Like GTTuner advises, though, I'd definitely datalog it, to make sure that your car, BAC, isn't one of the ones which just happens to lie on the outskirts of safety...it's been shown repeatedly here that the Cobb OTS maps aren't necessarily completely and totally "safe," and that this varies highly, depending not only on the modifications undertaken, but simply between unique, individual, end-vehicles.

 

Referring back to this post on SubaruForester.org (to which you'd contributed, BAC, back in May):

 

http://www.subaruforester.org/vbulletin/f95/accessport-stage-2-update-74433/

 

What we know, as a community, is that the post-turbo cats are the biggest problems in the "Stage II" equation - and that, speaking of a stock/OEM setup, it's that first post-turbo cat that's gotta go. Gutting it will work, but remember, there's a big blank plate that's going to also impact flow.

 

Previously (c. 2005), Cobb had said that the TBE (or, alternatively, the elimination of cats.) served only to optimize power, but their "by-Hoyle" advice has definitely gotten more and more conservative over the years, as-evident via the written cautionary statements/"requirements" on their Map Notes and other such.

 

The "conflicting info." comes into play, truly, only in that their technicians, on an INDIVIDUAL basis, have presented the community with information which does not match that of what's stated as "by-Hoyle."

 

In terms of the community of hobbyists/enthusiasts, though, gutting of the factory pipework has always been an accepted/acceptable means of accomplishing "Stage" goals.

 

 

----

 

 

BAC - In the referenced SubaruForester.org thread, you'd mentioned your view that the apparent hardware change, i.e. of using an aftermarket DP, would cause the dealership to take unfavorable action, when it comes to potential powertrain warranty claims.

 

I reminded you, there, that that's more a concern if the ECU is tampered with.

 

Remember, since your ECU has already been reflashed via AccessPORT, if you show up with a warranty claim, even with what *appears* to be a factory DP on the exterior, the miscue on SSM-III uplink will already cause the car to undergo extra scrutiny - at that point, having or not having an apparently non-OEM DP may well be a moot point, and certainly, if a more enterprising/knowledgeable technician were to find a gutted DP, that would only further complicate the scenario.

 

Truthfully, unless you were doing this to foil the efforts of your local emissions-inspection techs, I honestly would just go with a proven-quality aftermarket DP, and call it a day.

 

Again, as before, and as with other enthusiast here in our community, I'm not saying that anyone - you or otherwise - would do something like this, in an effort to defraud Subaru of warranty coverage on an obviously modified vehicle.
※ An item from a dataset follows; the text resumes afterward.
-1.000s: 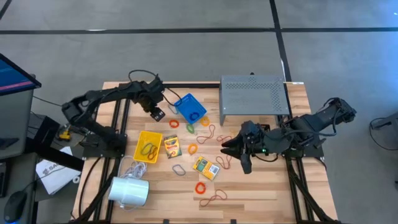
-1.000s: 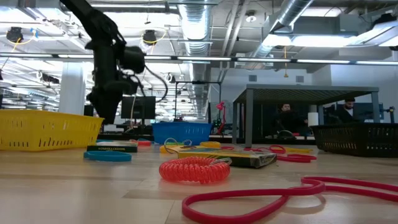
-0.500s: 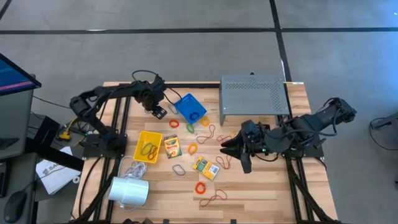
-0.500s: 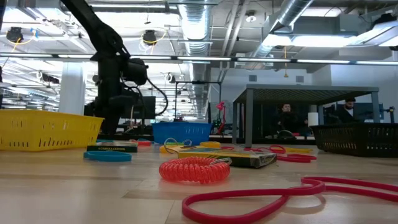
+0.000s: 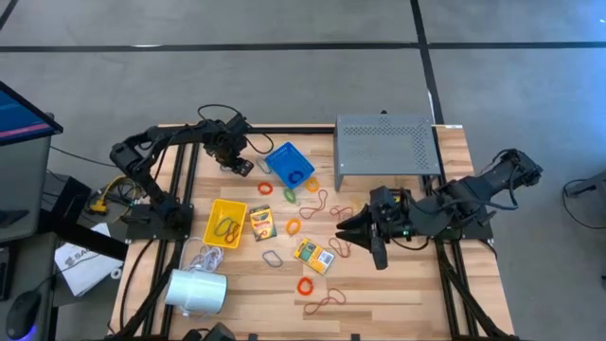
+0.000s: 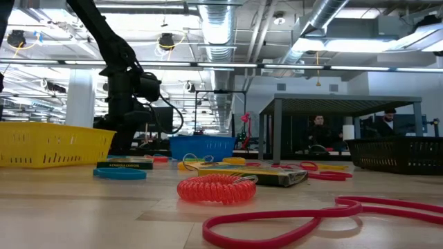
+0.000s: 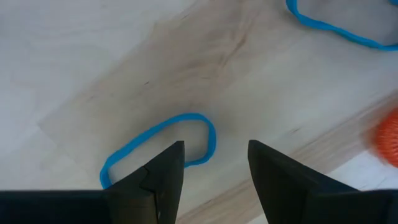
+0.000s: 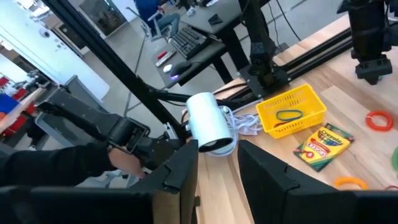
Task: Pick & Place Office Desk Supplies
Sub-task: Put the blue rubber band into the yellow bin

And that's the honest truth.

 

Rather, I'm just saying that I really don't see the point of doing so: of maintaining stock appearance in an area where, for a "sleeper," would virtually never be seen, if not specifically for the need to foil the usually clueless, careless, and ignorant state/municipal emissions examination technicians.

 

And if cost is an issue, I'd say that purchasing a second-hand aftermarket DP of good quality, and making sure that the seller is a reputable one (thus hopefully avoiding the potential of warped flanges, corrosion, etc.), would be more cost-effective than gutting the stocker.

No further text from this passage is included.